• **YOUR GOAL**
Among the entries that follow, find every line with the word "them" and list it.

• **RECORDS FOR PROCESSING**
Content starts

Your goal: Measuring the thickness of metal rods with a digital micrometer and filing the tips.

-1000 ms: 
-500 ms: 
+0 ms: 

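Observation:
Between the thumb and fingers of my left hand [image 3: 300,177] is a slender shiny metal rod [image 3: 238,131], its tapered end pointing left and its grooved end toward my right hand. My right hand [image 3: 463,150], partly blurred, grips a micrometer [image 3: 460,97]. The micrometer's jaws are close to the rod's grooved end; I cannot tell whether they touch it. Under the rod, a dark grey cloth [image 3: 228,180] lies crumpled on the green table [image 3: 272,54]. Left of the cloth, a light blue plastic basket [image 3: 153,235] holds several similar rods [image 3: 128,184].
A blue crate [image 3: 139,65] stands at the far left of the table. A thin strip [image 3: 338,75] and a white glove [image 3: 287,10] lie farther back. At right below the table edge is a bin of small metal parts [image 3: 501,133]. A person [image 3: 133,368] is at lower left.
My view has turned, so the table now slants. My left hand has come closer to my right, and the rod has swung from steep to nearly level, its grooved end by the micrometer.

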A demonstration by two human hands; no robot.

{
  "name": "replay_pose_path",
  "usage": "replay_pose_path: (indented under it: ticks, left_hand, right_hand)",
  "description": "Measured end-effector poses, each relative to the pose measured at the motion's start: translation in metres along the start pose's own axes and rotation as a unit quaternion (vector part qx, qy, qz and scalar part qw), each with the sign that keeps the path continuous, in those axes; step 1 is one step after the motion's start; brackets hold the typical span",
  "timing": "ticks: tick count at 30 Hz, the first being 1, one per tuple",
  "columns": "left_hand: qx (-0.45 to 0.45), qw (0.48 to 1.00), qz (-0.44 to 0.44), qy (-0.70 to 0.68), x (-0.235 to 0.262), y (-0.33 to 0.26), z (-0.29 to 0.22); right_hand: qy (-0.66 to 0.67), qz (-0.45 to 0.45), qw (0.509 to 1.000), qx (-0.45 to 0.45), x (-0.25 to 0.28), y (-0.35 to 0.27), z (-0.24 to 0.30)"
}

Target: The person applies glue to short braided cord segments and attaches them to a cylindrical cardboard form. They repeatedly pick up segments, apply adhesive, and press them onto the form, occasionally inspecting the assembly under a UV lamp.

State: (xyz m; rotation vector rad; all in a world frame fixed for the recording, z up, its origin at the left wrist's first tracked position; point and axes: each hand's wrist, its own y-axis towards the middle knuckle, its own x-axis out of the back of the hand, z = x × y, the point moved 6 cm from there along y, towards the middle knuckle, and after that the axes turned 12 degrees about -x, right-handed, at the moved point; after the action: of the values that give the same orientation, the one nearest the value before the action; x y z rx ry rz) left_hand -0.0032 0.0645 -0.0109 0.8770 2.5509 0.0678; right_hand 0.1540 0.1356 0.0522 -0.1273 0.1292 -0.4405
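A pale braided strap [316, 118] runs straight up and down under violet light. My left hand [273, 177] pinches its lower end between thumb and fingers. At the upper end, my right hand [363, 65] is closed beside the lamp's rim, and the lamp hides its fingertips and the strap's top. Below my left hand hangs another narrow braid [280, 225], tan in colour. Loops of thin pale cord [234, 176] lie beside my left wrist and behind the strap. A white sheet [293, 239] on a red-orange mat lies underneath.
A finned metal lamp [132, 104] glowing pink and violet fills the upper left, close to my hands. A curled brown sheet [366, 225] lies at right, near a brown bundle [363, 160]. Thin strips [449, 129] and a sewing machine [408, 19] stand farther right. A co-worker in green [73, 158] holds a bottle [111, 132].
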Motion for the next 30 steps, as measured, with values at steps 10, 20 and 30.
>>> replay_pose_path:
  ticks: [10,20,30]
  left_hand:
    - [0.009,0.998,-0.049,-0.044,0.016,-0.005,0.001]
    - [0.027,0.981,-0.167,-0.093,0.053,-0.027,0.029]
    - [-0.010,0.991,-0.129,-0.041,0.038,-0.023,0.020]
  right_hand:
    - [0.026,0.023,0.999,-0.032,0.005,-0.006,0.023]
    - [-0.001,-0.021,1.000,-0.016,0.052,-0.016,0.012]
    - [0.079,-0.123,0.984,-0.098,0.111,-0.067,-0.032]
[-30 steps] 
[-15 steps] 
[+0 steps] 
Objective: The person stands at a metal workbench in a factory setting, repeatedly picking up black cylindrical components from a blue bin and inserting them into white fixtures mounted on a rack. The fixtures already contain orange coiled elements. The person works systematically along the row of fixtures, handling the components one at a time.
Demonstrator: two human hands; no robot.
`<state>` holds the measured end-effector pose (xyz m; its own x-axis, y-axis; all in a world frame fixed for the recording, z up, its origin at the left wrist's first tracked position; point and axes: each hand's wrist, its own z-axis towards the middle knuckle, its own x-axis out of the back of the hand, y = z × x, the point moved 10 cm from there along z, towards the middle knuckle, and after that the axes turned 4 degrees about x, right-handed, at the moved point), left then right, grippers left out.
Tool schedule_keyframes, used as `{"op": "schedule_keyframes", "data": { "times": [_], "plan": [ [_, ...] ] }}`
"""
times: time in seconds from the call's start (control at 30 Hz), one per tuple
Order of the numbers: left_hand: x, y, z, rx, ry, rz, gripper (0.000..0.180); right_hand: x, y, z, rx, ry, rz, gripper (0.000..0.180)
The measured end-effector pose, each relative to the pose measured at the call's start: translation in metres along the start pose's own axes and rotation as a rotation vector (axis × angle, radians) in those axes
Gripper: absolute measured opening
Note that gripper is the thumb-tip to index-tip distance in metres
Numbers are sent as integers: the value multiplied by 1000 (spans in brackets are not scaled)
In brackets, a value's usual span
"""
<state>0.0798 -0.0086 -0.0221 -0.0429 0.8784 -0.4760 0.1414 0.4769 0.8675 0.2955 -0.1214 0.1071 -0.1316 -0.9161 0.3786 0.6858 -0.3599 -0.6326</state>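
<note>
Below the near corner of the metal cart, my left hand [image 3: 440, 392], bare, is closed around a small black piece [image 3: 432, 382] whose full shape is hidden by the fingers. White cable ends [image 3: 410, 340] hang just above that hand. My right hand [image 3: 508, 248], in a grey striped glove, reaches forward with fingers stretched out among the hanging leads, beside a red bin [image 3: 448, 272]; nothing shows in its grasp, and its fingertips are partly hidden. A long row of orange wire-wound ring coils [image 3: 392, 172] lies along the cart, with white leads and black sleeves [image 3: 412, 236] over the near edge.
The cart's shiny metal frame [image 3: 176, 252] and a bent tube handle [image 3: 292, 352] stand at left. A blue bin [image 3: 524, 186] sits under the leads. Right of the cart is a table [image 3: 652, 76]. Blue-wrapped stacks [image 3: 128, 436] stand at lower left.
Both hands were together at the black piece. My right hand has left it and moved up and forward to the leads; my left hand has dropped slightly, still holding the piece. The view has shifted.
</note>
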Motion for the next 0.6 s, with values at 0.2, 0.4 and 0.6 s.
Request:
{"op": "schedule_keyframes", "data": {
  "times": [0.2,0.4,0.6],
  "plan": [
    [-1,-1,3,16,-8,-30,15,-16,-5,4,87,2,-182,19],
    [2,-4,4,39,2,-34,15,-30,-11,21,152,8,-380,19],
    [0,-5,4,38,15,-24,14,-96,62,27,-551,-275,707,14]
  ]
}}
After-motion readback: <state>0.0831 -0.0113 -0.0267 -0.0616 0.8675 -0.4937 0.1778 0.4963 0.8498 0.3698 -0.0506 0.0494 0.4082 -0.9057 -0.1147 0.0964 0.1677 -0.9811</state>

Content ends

• **TASK OUTPUT**
Target: The person applies glue to short braided cord segments and attaches them to a cylindrical cardboard form. They repeatedly pick up segments, apply adhesive, and press them onto the form, occasionally inspecting the assembly under a UV lamp.
Objective: The person stands at a metal workbench in a factory setting, repeatedly picking up black cylindrical components from a blue bin and inserting them into white fixtures mounted on a rack. The fixtures already contain orange coiled elements. The person works systematically along the row of fixtures, handling the components one at a time.

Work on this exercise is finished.